***** Data excerpt

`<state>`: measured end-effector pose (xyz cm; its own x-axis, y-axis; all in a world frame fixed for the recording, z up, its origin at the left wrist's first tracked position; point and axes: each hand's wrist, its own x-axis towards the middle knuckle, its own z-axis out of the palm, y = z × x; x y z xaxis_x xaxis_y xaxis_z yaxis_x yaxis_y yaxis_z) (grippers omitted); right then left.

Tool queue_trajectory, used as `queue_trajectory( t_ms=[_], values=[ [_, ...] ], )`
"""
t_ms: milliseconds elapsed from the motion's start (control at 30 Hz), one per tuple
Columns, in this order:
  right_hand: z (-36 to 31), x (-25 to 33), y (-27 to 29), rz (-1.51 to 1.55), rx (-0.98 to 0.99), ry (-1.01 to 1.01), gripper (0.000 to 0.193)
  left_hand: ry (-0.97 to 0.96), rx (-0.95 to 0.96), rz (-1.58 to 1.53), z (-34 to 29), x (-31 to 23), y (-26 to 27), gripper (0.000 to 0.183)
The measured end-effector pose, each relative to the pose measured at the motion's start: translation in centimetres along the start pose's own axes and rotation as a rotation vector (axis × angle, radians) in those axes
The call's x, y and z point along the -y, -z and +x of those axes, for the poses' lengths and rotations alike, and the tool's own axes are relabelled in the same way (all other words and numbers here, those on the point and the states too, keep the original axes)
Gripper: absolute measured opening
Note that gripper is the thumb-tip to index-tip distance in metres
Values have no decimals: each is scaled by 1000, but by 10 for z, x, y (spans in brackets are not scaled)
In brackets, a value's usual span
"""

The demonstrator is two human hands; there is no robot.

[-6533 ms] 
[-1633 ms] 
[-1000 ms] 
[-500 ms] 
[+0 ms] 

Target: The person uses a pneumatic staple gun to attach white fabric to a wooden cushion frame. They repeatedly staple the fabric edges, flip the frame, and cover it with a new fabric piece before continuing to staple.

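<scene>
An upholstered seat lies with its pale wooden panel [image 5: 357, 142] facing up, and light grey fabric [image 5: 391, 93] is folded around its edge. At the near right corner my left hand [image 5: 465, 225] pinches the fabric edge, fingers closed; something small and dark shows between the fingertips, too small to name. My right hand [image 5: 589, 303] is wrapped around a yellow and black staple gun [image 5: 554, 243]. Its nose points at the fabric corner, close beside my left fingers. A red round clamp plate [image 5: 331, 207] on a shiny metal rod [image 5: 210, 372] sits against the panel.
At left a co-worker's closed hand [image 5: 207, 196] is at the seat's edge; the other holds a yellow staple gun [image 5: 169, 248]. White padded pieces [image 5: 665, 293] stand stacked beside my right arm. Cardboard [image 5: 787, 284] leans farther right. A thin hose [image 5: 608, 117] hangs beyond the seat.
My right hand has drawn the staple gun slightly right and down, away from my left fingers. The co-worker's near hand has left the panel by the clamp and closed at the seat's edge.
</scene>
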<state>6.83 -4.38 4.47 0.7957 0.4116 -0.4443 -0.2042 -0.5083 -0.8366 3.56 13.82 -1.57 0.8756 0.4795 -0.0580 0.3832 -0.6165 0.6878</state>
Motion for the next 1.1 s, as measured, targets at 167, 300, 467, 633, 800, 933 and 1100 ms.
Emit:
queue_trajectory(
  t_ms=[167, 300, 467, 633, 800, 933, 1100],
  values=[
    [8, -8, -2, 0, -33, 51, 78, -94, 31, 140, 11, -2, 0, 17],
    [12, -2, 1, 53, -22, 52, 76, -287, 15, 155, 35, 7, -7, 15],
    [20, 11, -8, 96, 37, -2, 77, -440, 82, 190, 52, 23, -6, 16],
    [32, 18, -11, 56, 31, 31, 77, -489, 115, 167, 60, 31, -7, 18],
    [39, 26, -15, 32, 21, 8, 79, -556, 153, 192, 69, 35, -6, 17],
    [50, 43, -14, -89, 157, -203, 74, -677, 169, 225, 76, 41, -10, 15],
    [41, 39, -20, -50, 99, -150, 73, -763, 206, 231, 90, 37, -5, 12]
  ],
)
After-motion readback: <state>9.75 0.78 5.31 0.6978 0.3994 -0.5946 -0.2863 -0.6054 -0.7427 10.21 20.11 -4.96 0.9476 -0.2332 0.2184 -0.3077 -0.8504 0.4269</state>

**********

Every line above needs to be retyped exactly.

■ Solution for this task
`<state>`: measured end-effector pose (xyz cm; its own x-axis, y-axis; all in a world frame fixed for the recording, z up, its origin at the left wrist's first tracked position; point and axes: each hand's wrist, its own x-axis towards the middle knuckle, its own z-axis out of the palm, y = z × x; x y z xaxis_x xaxis_y xaxis_z yaxis_x yaxis_y yaxis_z) (grippers omitted); right then left.

Tool queue_trajectory, used as `queue_trajectory( t_ms=[_], values=[ [_, ...] ], )`
"""
t_ms: milliseconds elapsed from the motion's start (control at 30 Hz), one per tuple
Columns, in this order:
  right_hand: z (-36 to 31), x (-25 to 33), y (-27 to 29), rz (-1.51 to 1.55), rx (-0.98 to 0.99), ry (-1.01 to 1.01), gripper (0.000 to 0.193)
  left_hand: ry (-0.97 to 0.96), rx (-0.95 to 0.96), rz (-1.58 to 1.53), z (-34 to 29), x (-31 to 23), y (-26 to 27), gripper (0.000 to 0.183)
The measured end-effector pose, each relative to the pose measured at the motion's start: translation in centimetres along the start pose's own axes and rotation as a rotation vector (axis × angle, radians) in those axes
The call's x, y and z point along the -y, -z and +x of those axes, for the poses' lengths and rotations alike, and the tool's own axes are relabelled in the same way (all other words and numbers here, those on the point and the states too, keep the original axes)
Gripper: absolute measured opening
Note that gripper is the thumb-tip to index-tip distance in metres
Values have no decimals: each is scaled by 1000, but by 10 for z, x, y (spans in brackets are not scaled)
In brackets, a value's usual span
"""

The demonstrator is two human hands; there is no robot.

[-6533 ms] 
[-1633 ms] 
[-1000 ms] 
[-500 ms] 
[+0 ms] 

Target: The person uses a pneumatic staple gun to attach white fabric to a wooden cushion frame. They repeatedly staple the fabric edges, flip the frame, and cover it with a new fabric piece before continuing to staple.

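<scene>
An upholstered seat lies with its pale wooden panel [image 5: 357, 142] facing up, and light grey fabric [image 5: 391, 93] is folded around its edge. At the near right corner my left hand [image 5: 465, 225] pinches the fabric edge, fingers closed; something small and dark shows between the fingertips, too small to name. My right hand [image 5: 589, 303] is wrapped around a yellow and black staple gun [image 5: 554, 243]. Its nose points at the fabric corner, close beside my left fingers. A red round clamp plate [image 5: 331, 207] on a shiny metal rod [image 5: 210, 372] sits against the panel.
At left a co-worker's closed hand [image 5: 207, 196] is at the seat's edge; the other holds a yellow staple gun [image 5: 169, 248]. White padded pieces [image 5: 665, 293] stand stacked beside my right arm. Cardboard [image 5: 787, 284] leans farther right. A thin hose [image 5: 608, 117] hangs beyond the seat.
My right hand has drawn the staple gun slightly right and down, away from my left fingers. The co-worker's near hand has left the panel by the clamp and closed at the seat's edge.
</scene>
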<state>6.83 -4.38 4.47 0.7957 0.4116 -0.4443 -0.2042 -0.5083 -0.8366 3.56 13.82 -1.57 0.8756 0.4795 -0.0580 0.3832 -0.6165 0.6878</state>
Motion for the next 1.1 s, as measured, targets at 167, 300, 467, 633, 800, 933 and 1100 ms.
Emit:
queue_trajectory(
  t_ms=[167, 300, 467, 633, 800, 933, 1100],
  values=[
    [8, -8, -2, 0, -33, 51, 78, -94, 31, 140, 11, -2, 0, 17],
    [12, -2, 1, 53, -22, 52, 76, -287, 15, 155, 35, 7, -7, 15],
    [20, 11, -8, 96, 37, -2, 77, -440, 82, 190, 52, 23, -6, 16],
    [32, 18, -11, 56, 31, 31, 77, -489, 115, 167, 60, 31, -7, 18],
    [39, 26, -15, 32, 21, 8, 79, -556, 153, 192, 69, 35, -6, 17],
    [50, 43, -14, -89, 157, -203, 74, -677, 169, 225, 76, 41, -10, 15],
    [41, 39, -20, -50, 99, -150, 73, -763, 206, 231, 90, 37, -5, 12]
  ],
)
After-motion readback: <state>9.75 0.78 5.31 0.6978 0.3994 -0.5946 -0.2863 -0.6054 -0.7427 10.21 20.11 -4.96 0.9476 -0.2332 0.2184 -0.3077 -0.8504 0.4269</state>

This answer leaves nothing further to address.